INSTRUCTIONS TO FOLLOW
Return exactly and only these lines: the first of the listing through the one containing "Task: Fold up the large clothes".

COLLECTED MATERIAL
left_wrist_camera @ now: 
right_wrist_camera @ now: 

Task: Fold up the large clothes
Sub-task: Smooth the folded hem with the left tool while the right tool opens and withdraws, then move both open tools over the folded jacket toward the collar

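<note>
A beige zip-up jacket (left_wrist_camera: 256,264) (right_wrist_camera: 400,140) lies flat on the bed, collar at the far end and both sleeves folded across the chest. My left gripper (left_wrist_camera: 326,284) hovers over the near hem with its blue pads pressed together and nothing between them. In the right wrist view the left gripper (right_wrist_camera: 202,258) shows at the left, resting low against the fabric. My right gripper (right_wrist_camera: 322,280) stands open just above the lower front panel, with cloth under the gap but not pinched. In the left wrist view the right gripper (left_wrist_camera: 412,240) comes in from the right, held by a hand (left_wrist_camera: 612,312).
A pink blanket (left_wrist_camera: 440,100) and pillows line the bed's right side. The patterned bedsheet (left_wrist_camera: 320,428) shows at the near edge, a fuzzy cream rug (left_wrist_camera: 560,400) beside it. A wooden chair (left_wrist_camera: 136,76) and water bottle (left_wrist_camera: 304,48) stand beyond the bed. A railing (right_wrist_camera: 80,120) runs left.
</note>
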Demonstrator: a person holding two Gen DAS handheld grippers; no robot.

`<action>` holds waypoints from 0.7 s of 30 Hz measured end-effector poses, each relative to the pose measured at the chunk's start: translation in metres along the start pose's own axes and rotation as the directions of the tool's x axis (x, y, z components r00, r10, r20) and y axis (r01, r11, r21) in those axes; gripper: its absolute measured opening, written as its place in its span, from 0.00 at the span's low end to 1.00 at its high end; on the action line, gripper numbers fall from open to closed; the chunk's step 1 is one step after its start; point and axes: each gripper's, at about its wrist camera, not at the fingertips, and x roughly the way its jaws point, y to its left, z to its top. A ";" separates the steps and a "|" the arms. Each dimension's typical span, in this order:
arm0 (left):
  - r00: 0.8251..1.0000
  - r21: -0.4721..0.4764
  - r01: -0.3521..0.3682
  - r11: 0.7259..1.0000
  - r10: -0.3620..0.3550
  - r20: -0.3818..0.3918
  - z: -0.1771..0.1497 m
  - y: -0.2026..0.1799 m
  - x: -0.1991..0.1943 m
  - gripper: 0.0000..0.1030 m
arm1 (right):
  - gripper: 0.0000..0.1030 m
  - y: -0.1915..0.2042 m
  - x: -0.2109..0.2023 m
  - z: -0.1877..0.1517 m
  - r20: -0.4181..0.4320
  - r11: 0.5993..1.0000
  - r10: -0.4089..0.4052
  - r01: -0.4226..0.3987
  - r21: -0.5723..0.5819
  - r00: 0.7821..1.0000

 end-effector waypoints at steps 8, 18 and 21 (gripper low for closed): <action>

YOUR SOLUTION
left_wrist_camera @ now: 
right_wrist_camera @ now: 

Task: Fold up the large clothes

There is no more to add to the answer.